Sono rimasta in India due mesi e per poco non rischiavo di rimanerci con il visto scaduto (causa ritardo del treno e conseguente perdita del volo per Bangkok). Il mezzo di trasporto principale è stata una moto, una Yamaha verde e nera, che ha dovuto sopportare il mio peso, quello del mio ragazzo e dei nostri due ingombranti zaini, senza lasciarci mai a terra (anche un po’ grazie all’aiuto dei locali, sempre pronti ad aiutare a spingere la moto in caso di mancanza di benzina o addirittura a rifornirci con un po’ di carburante preso direttamente dal loro mezzo). Il secondo trasporto più usato è stato il treno, che descriverei un po’ come la metafora dell’India intera rinchiusa in alcuni vagoni.

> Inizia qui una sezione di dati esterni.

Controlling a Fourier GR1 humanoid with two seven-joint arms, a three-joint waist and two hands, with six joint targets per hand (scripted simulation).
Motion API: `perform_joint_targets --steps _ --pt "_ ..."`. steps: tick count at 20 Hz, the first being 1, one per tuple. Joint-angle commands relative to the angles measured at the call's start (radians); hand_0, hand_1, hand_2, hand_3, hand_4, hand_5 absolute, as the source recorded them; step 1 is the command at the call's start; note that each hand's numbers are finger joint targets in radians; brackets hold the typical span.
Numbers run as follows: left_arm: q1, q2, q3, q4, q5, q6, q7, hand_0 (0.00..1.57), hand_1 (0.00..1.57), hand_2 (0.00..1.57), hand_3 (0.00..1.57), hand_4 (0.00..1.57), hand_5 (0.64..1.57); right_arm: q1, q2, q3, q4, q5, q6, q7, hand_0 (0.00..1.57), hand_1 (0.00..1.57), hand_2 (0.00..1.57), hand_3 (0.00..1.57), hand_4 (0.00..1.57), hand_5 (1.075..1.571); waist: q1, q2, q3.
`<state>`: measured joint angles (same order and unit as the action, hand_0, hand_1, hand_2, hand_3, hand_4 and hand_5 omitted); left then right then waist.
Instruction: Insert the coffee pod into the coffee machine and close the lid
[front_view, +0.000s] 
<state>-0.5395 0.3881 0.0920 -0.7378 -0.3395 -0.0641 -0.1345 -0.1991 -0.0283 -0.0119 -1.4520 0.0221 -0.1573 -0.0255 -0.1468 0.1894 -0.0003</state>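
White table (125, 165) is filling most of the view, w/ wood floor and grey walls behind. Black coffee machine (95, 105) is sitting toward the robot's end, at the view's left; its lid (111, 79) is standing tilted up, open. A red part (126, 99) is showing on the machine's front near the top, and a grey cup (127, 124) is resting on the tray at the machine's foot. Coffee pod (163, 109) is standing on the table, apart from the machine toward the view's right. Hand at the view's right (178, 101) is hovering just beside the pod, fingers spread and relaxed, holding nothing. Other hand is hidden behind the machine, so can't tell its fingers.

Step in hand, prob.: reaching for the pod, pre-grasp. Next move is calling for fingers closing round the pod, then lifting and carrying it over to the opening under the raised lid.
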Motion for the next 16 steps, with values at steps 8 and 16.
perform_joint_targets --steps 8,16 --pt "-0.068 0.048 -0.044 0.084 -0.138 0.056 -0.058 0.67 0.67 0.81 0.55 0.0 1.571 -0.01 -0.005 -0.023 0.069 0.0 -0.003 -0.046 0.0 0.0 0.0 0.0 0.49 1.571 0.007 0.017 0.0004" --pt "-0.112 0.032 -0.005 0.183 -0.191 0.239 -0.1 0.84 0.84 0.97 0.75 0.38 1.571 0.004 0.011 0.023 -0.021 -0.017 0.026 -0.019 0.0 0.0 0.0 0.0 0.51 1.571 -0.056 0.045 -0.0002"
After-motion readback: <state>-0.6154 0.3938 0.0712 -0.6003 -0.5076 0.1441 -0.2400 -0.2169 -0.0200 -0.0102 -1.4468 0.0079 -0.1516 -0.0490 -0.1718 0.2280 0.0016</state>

La parola d’ordine per questo mio viaggio è stata “scomodità”, per quanto riguarda tutto: dai viaggi in moto su strade dalla pavimentazione discutibile, agli ostelli dove il letto era formato da un rigido asse di legno e una coperta che a malapena riusciva a mascherarlo, dove fare una doccia con l’acqua calda sembrava inconcepibile (“Solo docce fredde nel deserto”, mi disse una volta uno dei dipendenti di un ostello nella fortezza di Jaisalmer). C’è da aggiungere, però, che un paio di volte mi è capitato di rimanere a casa di due ragazzi indiani che hanno deciso, nonostante mi conoscessero da molto poco, di offrirmi tutto quello che potevano offrire: un letto, qualche birra, cibo a volontà, musica tradizionale e conversazioni interminabili sulla vita e sui nostri rispettivi paesi. Ancora una volta, l’India, soprattutto la sua gente, ti sorprende quando meno te lo aspetti.
Credo che l’India debba in qualche modo essere vissuta con calma e a lungo, prendendosi del tempo per metabolizzarla, cercando di rimanere il più vicino possibile alla vita quotidiana dei suoi abitanti, parlando con la gente e creando legami (i giovani, soprattutto, sono un pozzo di talento e ispirazione inesauribile). Fermarsi quante più volte possibile in qualche bancarella sperduta nel deserto, o in un villaggio sulla via per una grande città, dove il venditore o la venditrice preparano e servono chai invitandoti a sederti su un paio di sedie dall’aspetto instabile, con un sorriso e un interesse nei tuoi confronti, nonostante non parlino inglese, felici di poter comunicare anche solo coi gesti.